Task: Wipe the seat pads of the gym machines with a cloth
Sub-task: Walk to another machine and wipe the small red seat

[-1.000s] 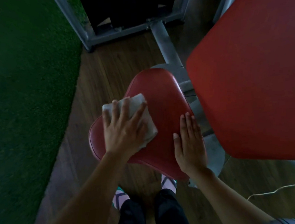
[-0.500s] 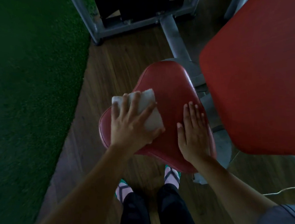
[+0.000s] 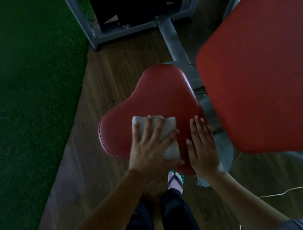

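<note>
Head view: a cloth point(image 3: 163, 132) pressed on the red seat pad point(image 3: 160, 96), centre frame.
The left hand point(image 3: 149, 147) lies flat on it, fingers spread; the right hand point(image 3: 202, 143) rests flat just right of it.

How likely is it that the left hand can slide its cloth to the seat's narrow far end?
Probably yes. The left hand presses the cloth flat on the seat pad, and the red surface ahead is bare; the right hand rests to one side.

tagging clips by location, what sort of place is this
Most likely a gym: a red seat pad on a grey steel machine frame, a larger red pad beside it, and green turf flooring.
</note>
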Motion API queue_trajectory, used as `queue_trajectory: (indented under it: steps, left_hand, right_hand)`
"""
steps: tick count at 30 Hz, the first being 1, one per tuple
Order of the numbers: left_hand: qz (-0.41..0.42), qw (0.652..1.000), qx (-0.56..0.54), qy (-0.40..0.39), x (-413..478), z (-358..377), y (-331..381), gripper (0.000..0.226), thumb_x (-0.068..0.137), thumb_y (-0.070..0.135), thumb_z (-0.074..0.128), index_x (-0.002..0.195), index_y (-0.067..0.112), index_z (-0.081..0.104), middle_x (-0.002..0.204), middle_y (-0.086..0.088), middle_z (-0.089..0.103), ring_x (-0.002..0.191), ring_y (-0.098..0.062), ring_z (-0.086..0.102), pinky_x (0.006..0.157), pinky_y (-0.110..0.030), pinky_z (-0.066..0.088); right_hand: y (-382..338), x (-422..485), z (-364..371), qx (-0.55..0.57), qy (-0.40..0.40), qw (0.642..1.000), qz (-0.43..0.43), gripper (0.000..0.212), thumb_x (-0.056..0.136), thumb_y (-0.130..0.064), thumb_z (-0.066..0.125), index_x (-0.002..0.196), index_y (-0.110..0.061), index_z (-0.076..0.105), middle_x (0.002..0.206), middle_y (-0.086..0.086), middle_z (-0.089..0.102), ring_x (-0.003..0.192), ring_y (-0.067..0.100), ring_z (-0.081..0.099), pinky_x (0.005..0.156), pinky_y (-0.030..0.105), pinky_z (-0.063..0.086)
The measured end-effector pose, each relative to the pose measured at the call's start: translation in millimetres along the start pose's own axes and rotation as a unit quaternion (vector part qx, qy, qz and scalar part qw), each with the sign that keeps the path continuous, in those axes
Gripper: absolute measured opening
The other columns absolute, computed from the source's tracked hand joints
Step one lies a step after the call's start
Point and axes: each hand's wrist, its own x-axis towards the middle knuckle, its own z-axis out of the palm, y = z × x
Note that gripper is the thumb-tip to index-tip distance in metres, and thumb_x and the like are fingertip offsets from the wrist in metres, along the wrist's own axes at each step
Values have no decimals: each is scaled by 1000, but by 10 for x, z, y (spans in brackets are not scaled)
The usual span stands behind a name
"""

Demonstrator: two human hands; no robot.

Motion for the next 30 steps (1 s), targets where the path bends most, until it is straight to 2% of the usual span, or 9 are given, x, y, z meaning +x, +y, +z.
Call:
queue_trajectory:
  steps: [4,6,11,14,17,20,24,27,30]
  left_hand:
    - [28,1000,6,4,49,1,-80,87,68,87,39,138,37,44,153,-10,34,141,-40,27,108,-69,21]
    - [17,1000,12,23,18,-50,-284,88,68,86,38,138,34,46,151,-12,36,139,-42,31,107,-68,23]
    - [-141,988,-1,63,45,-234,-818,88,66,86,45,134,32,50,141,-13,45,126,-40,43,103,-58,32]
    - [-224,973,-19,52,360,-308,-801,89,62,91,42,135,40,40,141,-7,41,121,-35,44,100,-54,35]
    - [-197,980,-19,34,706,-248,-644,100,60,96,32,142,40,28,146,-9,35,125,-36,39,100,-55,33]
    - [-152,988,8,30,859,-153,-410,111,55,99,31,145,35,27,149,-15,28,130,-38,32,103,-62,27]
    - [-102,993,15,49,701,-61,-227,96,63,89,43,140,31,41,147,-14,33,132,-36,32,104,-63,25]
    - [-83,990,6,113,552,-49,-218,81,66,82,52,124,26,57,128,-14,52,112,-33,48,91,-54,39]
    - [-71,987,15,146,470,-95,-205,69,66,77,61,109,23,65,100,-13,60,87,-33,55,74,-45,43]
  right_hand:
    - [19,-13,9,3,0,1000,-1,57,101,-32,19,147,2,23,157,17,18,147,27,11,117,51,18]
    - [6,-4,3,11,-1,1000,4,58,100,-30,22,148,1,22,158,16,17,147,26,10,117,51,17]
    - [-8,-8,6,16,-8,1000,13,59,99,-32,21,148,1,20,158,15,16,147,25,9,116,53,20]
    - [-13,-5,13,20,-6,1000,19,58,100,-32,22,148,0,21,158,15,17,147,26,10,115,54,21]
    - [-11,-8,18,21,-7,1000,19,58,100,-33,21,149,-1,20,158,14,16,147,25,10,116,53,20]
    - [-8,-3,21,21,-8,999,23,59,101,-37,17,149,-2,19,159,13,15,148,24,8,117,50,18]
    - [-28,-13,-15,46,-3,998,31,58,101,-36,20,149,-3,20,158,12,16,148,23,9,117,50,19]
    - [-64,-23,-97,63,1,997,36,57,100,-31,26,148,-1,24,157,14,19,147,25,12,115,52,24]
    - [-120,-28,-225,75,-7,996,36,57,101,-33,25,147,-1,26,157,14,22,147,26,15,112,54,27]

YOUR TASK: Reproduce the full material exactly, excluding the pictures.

SOLUTION BELOW:
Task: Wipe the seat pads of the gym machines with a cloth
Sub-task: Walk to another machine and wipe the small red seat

[-1.000s] 
[-0.500s] 
[+0.000s] 

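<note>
Head view: a cloth point(image 3: 163, 132) pressed on the red seat pad point(image 3: 160, 96), centre frame.
The left hand point(image 3: 149, 147) lies flat on it, fingers spread; the right hand point(image 3: 202, 143) rests flat just right of it.

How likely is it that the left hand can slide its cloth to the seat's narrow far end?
Probably yes. The left hand presses the cloth flat on the seat pad, and the red surface ahead is bare; the right hand rests to one side.

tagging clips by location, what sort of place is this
Most likely a gym: a red seat pad on a grey steel machine frame, a larger red pad beside it, and green turf flooring.
</note>
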Motion API queue_trajectory, used as `queue_trajectory: (indented under it: steps, left_hand, right_hand)`
"""
steps: tick count at 30 Hz, the first being 1, one per tuple
Order of the numbers: left_hand: qz (-0.41..0.42), qw (0.652..1.000), qx (-0.56..0.54), qy (-0.40..0.39), x (-413..478), z (-358..377), y (-331..381), gripper (0.000..0.226), thumb_x (-0.068..0.137), thumb_y (-0.070..0.135), thumb_z (-0.074..0.128), index_x (-0.002..0.195), index_y (-0.067..0.112), index_z (-0.081..0.104), middle_x (-0.002..0.204), middle_y (-0.086..0.088), middle_z (-0.089..0.103), ring_x (-0.002..0.191), ring_y (-0.098..0.062), ring_z (-0.086..0.102), pinky_x (0.006..0.157), pinky_y (-0.110..0.030), pinky_z (-0.066..0.088); right_hand: y (-382..338), x (-422..485), z (-364..371), qx (-0.55..0.57), qy (-0.40..0.40), qw (0.642..1.000), qz (-0.43..0.43), gripper (0.000..0.212), thumb_x (-0.056..0.136), thumb_y (-0.130..0.064), thumb_z (-0.066..0.125), index_x (-0.002..0.196), index_y (-0.110..0.061), index_z (-0.076..0.105), middle_x (0.002..0.206), middle_y (-0.086..0.086), middle_z (-0.089..0.102), ring_x (-0.003..0.192), ring_y (-0.067..0.100), ring_z (-0.081..0.099), pinky_x (0.005..0.156), pinky_y (-0.030..0.105), pinky_z (-0.063..0.086)
The measured end-effector pose, each relative to the pose measured at the call's start: translation in millimetres along the start pose's own axes and rotation as a unit quaternion (vector part qx, qy, qz and scalar part qw), each with the sign that keeps the path continuous, in those axes
Gripper: absolute measured opening
The other columns absolute, computed from the source's tracked hand joints
Step one lies a step after the call's start
Point and axes: each hand's wrist, its own x-axis towards the middle knuckle, its own z-axis out of the palm, y = z × x
Note that gripper is the thumb-tip to index-tip distance in metres, and thumb_x and the like are fingertip offsets from the wrist in metres, along the wrist's own axes at each step
Values have no decimals: each is scaled by 1000, but by 10 for x, z, y (spans in brackets are not scaled)
The usual span stands behind a name
"""

Demonstrator: two human hands; no robot.

Motion for the next 30 steps (1 s), targets where the path bends most, until it is straight to 2% of the usual span, or 9 are given, x, y, z meaning +x, +y, +z.
Call:
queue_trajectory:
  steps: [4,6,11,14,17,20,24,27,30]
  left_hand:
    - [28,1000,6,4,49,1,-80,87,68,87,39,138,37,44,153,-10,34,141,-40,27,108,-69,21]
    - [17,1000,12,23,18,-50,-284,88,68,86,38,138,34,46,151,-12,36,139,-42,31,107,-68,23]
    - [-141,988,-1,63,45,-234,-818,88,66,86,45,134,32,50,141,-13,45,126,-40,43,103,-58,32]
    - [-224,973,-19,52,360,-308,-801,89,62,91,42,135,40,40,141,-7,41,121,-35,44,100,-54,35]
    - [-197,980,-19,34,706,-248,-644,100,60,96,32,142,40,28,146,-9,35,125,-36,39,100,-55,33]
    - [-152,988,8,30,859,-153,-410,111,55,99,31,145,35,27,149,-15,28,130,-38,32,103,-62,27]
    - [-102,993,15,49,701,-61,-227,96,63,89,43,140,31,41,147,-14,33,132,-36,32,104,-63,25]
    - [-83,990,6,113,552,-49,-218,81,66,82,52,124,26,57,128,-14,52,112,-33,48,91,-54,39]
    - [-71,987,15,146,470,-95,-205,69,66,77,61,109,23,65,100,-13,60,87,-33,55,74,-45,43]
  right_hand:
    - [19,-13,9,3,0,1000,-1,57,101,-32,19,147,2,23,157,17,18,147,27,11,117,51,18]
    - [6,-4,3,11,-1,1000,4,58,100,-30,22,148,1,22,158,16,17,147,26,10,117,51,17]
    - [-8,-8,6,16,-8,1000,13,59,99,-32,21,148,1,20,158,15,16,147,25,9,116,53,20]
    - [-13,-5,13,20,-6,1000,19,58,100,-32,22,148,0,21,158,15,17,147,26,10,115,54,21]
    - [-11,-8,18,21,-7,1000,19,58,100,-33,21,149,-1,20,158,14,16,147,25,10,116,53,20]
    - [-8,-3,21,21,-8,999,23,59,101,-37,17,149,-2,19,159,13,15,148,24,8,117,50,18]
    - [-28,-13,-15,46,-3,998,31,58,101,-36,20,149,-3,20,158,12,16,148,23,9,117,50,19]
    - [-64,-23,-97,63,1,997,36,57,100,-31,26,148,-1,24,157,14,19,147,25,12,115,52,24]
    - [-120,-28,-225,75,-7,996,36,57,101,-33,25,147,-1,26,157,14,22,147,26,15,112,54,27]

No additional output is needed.